En définissant ainsi les caractéristiques de toute personne comme une liste de besoins (telle que validée par les politiques publiques par exemple dans la nomenclature SERAFIN-PH), on induit et court le risque de résumer et définir cette personne comme une personne incomplète, à qui il manque, un nécessiteux. Une personne handicapée serait une somme de besoins. Cette approche renforce indubitablement une image dégradée de la personne en situation de handicap. Définie par ses besoins, la personne handicapée devient une personne valide ratée.

En termes d’accompagnement, cela n’est pas sans incidences. Si une personne handicapée se résume à une somme de besoins, l’accompagnement aura pour objectifs de tenter de combler tous les besoins identifiés, afin de réduire les écarts avec les individus valides. Camille devra modifier son comportement, trouver les moyens d’être plus attentive, faire des exercices supplémentaires de mémorisation, s’exercer à telle ou telle capacité intellectuelle ou langagière, etc.
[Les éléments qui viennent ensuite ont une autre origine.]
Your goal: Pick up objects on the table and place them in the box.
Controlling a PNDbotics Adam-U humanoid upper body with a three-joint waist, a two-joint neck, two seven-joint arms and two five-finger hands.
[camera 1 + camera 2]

Finalement, les projets d’accompagnement ressembleront beaucoup à ce qui se faisait classiquement dans le cadre des « rééducations ». Cette approche laisse de fait en arrière-plan les changements et modifications structurels et institutionnels nécessaires à l’exercice des habitudes de vie. Comment Camille peut-elle trouver une situation satisfaisante d’élève dans une école qui reste sur des fonctionnements pour des élèves valides, et qui attend qu’elle soit accompagnée afin d’être « comme les autres » ? Si l’école continue à être l’institution des élèves qui n’auraient pas de « besoins » spécifiques, elle ne sera nullement inclusive, ni pour les élèves en situation de handicap, ni pour de nombreux élèves qui rencontrent des difficultés.